● **TASK BRIEF**
The full set of records must be printed exactly as given.

● **EXERCISE DATA**

+-------+

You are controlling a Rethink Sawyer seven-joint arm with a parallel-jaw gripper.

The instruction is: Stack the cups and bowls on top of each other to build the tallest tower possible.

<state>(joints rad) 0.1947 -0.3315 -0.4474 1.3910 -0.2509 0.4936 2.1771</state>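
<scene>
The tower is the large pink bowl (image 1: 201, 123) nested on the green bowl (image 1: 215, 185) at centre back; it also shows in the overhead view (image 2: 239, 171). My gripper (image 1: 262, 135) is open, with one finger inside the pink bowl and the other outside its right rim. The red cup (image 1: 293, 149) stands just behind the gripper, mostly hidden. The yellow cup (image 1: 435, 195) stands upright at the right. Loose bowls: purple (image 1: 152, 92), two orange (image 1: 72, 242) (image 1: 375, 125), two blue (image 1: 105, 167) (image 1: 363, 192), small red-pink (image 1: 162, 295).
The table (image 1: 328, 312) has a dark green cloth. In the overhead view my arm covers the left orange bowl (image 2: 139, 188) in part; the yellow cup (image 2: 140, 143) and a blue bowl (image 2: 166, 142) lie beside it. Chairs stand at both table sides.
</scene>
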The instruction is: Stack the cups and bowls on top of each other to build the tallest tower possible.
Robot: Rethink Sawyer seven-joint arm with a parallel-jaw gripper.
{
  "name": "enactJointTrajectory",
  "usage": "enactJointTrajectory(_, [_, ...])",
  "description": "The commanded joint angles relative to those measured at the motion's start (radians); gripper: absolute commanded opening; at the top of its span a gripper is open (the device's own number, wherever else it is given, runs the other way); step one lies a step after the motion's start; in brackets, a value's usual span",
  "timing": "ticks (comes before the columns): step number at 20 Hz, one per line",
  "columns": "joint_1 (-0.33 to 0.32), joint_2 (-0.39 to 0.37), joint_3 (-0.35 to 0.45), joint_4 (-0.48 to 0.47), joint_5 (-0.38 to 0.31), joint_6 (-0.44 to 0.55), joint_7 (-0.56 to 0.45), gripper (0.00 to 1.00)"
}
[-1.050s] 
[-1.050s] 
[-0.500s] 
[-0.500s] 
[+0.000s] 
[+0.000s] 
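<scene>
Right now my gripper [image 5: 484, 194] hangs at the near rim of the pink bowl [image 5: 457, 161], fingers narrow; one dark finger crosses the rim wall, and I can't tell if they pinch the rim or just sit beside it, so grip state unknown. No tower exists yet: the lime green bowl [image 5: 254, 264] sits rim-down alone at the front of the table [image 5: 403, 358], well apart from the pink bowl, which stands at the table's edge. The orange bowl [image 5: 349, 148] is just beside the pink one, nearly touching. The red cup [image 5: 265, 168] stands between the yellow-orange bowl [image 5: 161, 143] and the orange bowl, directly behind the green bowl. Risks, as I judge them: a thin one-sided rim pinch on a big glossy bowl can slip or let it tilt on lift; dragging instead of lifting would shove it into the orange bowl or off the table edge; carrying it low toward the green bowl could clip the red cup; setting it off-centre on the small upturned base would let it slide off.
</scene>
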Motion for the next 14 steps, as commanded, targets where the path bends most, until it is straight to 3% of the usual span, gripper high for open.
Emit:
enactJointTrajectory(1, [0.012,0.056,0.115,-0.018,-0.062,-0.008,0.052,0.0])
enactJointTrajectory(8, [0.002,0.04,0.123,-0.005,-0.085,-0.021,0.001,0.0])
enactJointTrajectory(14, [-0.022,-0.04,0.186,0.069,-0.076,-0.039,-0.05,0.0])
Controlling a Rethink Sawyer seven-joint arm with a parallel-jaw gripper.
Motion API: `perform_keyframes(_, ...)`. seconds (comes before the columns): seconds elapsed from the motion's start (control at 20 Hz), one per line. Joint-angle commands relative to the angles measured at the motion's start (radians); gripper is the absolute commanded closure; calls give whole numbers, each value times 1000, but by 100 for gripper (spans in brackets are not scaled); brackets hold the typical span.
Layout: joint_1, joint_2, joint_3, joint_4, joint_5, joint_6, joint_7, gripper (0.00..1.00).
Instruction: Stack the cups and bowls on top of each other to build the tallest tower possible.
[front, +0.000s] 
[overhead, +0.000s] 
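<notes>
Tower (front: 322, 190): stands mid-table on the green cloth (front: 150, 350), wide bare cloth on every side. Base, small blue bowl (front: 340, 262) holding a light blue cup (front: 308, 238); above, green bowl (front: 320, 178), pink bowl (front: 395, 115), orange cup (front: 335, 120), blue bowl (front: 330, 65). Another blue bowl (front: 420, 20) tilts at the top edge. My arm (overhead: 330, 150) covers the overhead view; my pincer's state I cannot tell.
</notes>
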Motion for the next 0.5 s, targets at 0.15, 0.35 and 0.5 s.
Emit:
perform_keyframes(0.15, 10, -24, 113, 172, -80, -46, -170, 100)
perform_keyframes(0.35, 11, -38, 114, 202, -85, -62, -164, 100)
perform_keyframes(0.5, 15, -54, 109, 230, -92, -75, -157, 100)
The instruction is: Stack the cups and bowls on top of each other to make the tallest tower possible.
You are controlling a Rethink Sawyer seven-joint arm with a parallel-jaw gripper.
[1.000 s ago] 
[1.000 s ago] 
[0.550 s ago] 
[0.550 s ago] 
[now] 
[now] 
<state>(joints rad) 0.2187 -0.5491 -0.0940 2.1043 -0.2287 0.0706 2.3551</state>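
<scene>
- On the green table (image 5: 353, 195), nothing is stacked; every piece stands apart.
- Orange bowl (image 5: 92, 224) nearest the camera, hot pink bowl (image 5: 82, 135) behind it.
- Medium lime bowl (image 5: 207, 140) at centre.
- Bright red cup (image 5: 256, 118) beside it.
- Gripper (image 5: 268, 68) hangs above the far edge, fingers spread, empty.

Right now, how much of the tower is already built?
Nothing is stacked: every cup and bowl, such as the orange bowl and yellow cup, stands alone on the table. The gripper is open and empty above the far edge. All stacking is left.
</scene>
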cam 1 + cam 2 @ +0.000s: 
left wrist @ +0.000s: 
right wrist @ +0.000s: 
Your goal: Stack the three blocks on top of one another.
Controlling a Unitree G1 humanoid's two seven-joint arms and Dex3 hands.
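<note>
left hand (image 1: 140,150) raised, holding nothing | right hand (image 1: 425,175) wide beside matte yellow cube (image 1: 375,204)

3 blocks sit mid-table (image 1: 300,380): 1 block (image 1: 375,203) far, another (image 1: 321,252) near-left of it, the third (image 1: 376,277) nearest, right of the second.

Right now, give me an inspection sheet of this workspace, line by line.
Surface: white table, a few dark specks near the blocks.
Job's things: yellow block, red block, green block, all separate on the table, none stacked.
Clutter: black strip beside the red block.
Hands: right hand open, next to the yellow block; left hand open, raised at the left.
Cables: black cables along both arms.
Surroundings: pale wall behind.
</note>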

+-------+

● **RESPONSE**
You are controlling a Rethink Sawyer seven-joint arm with a parallel-jaw gripper.

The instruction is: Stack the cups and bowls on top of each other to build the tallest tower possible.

<state>(joints rad) 0.1947 -0.3315 -0.4474 1.3910 -0.2509 0.4936 2.1771</state>
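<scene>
The tower is the large pink bowl (image 1: 201, 123) nested on the green bowl (image 1: 215, 185) at centre back; it also shows in the overhead view (image 2: 239, 171). My gripper (image 1: 262, 135) is open, with one finger inside the pink bowl and the other outside its right rim. The red cup (image 1: 293, 149) stands just behind the gripper, mostly hidden. The yellow cup (image 1: 435, 195) stands upright at the right. Loose bowls: purple (image 1: 152, 92), two orange (image 1: 72, 242) (image 1: 375, 125), two blue (image 1: 105, 167) (image 1: 363, 192), small red-pink (image 1: 162, 295).
The table (image 1: 328, 312) has a dark green cloth. In the overhead view my arm covers the left orange bowl (image 2: 139, 188) in part; the yellow cup (image 2: 140, 143) and a blue bowl (image 2: 166, 142) lie beside it. Chairs stand at both table sides.
</scene>
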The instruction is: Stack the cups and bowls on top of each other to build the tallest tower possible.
Robot: Rethink Sawyer seven-joint arm with a parallel-jaw gripper.
{
  "name": "enactJointTrajectory",
  "usage": "enactJointTrajectory(_, [_, ...])",
  "description": "The commanded joint angles relative to those measured at the motion's start (radians); gripper: absolute commanded opening; at the top of its span a gripper is open (the device's own number, wherever else it is given, runs the other way); step one lies a step after the motion's start; in brackets, a value's usual span",
  "timing": "ticks (comes before the columns): step number at 20 Hz, one per line",
  "columns": "joint_1 (-0.33 to 0.32), joint_2 (-0.39 to 0.37), joint_3 (-0.35 to 0.45), joint_4 (-0.48 to 0.47), joint_5 (-0.38 to 0.31), joint_6 (-0.44 to 0.55), joint_7 (-0.56 to 0.45), gripper (0.00 to 1.00)"
}
[-1.050s] 
[-1.050s] 
[-0.500s] 
[-0.500s] 
[+0.000s] 
[+0.000s] 
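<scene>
Right now my gripper [image 5: 484, 194] hangs at the near rim of the pink bowl [image 5: 457, 161], fingers narrow; one dark finger crosses the rim wall, and I can't tell if they pinch the rim or just sit beside it, so grip state unknown. No tower exists yet: the lime green bowl [image 5: 254, 264] sits rim-down alone at the front of the table [image 5: 403, 358], well apart from the pink bowl, which stands at the table's edge. The orange bowl [image 5: 349, 148] is just beside the pink one, nearly touching. The red cup [image 5: 265, 168] stands between the yellow-orange bowl [image 5: 161, 143] and the orange bowl, directly behind the green bowl. Risks, as I judge them: a thin one-sided rim pinch on a big glossy bowl can slip or let it tilt on lift; dragging instead of lifting would shove it into the orange bowl or off the table edge; carrying it low toward the green bowl could clip the red cup; setting it off-centre on the small upturned base would let it slide off.
</scene>
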Motion for the next 14 steps, as commanded, targets where the path bends most, until it is straight to 3% of the usual span, gripper high for open.
Emit:
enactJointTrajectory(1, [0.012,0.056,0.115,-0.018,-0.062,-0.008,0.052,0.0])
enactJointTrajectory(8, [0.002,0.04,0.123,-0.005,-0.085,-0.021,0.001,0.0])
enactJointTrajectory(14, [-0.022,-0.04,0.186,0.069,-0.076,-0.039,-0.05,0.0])
Controlling a Rethink Sawyer seven-joint arm with a parallel-jaw gripper.
Motion API: `perform_keyframes(_, ...)`. seconds (comes before the columns): seconds elapsed from the motion's start (control at 20 Hz), one per line. Joint-angle commands relative to the angles measured at the motion's start (radians); gripper is the absolute commanded closure; calls give whole numbers, each value times 1000, but by 100 for gripper (spans in brackets are not scaled); brackets hold the typical span.
Layout: joint_1, joint_2, joint_3, joint_4, joint_5, joint_6, joint_7, gripper (0.00..1.00).
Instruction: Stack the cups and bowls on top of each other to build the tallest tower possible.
[front, +0.000s] 
[overhead, +0.000s] 
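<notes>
Tower (front: 322, 190): stands mid-table on the green cloth (front: 150, 350), wide bare cloth on every side. Base, small blue bowl (front: 340, 262) holding a light blue cup (front: 308, 238); above, green bowl (front: 320, 178), pink bowl (front: 395, 115), orange cup (front: 335, 120), blue bowl (front: 330, 65). Another blue bowl (front: 420, 20) tilts at the top edge. My arm (overhead: 330, 150) covers the overhead view; my pincer's state I cannot tell.
</notes>
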Motion for the next 0.5 s, targets at 0.15, 0.35 and 0.5 s.
Emit:
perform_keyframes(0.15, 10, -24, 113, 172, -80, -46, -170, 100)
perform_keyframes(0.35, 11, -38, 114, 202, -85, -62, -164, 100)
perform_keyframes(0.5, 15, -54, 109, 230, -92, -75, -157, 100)
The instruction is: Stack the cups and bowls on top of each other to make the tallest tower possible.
You are controlling a Rethink Sawyer seven-joint arm with a parallel-jaw gripper.
[1.000 s ago] 
[1.000 s ago] 
[0.550 s ago] 
[0.550 s ago] 
[now] 
[now] 
<state>(joints rad) 0.2187 -0.5491 -0.0940 2.1043 -0.2287 0.0706 2.3551</state>
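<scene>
- On the green table (image 5: 353, 195), nothing is stacked; every piece stands apart.
- Orange bowl (image 5: 92, 224) nearest the camera, hot pink bowl (image 5: 82, 135) behind it.
- Medium lime bowl (image 5: 207, 140) at centre.
- Bright red cup (image 5: 256, 118) beside it.
- Gripper (image 5: 268, 68) hangs above the far edge, fingers spread, empty.

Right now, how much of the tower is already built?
Nothing is stacked: every cup and bowl, such as the orange bowl and yellow cup, stands alone on the table. The gripper is open and empty above the far edge. All stacking is left.
</scene>
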cam 1 + cam 2 @ +0.000s: 
left wrist @ +0.000s: 
right wrist @ +0.000s: 
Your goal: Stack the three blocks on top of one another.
Controlling a Unitree G1 humanoid's two seven-joint arms and Dex3 hands.
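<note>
left hand (image 1: 140,150) raised, holding nothing | right hand (image 1: 425,175) wide beside matte yellow cube (image 1: 375,204)

3 blocks sit mid-table (image 1: 300,380): 1 block (image 1: 375,203) far, another (image 1: 321,252) near-left of it, the third (image 1: 376,277) nearest, right of the second.

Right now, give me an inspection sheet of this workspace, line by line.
Surface: white table, a few dark specks near the blocks.
Job's things: yellow block, red block, green block, all separate on the table, none stacked.
Clutter: black strip beside the red block.
Hands: right hand open, next to the yellow block; left hand open, raised at the left.
Cables: black cables along both arms.
Surroundings: pale wall behind.
</note>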

The response to this exercise is complete.